*** Opening DATA EXCERPT ***

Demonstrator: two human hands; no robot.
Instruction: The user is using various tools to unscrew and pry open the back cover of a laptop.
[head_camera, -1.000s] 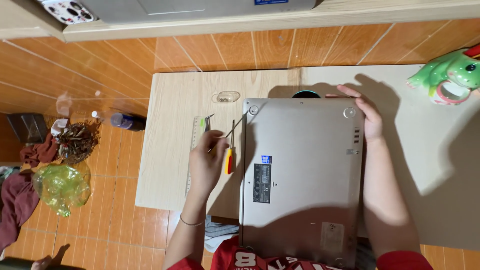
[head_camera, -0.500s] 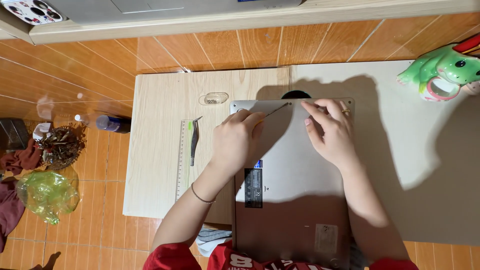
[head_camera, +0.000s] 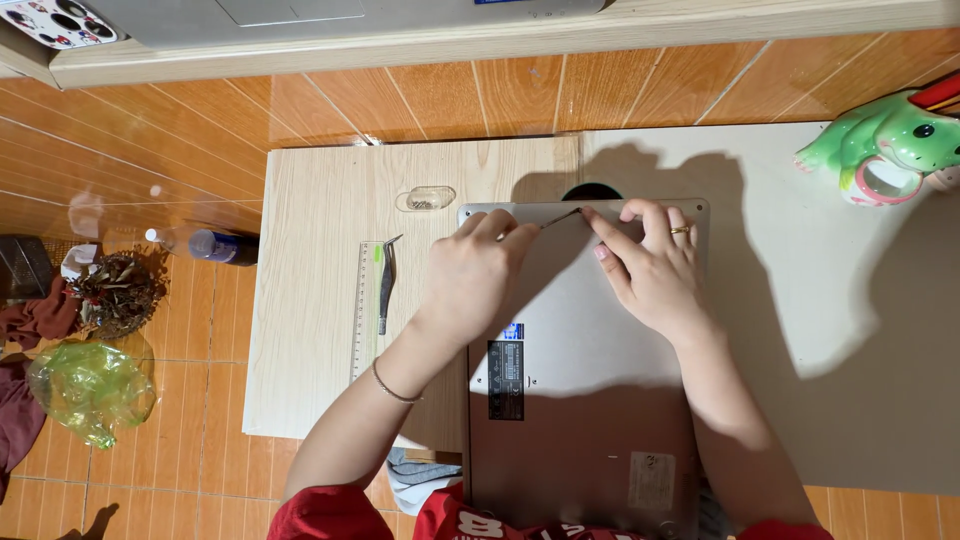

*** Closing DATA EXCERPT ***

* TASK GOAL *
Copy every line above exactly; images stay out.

* OUTPUT *
Demonstrator: two human hands; no robot.
Instruction: The user is using various tools to unscrew and pry open the back cover of a laptop.
[head_camera, -1.000s] 
[head_camera, -0.500s] 
[head_camera, +0.000s] 

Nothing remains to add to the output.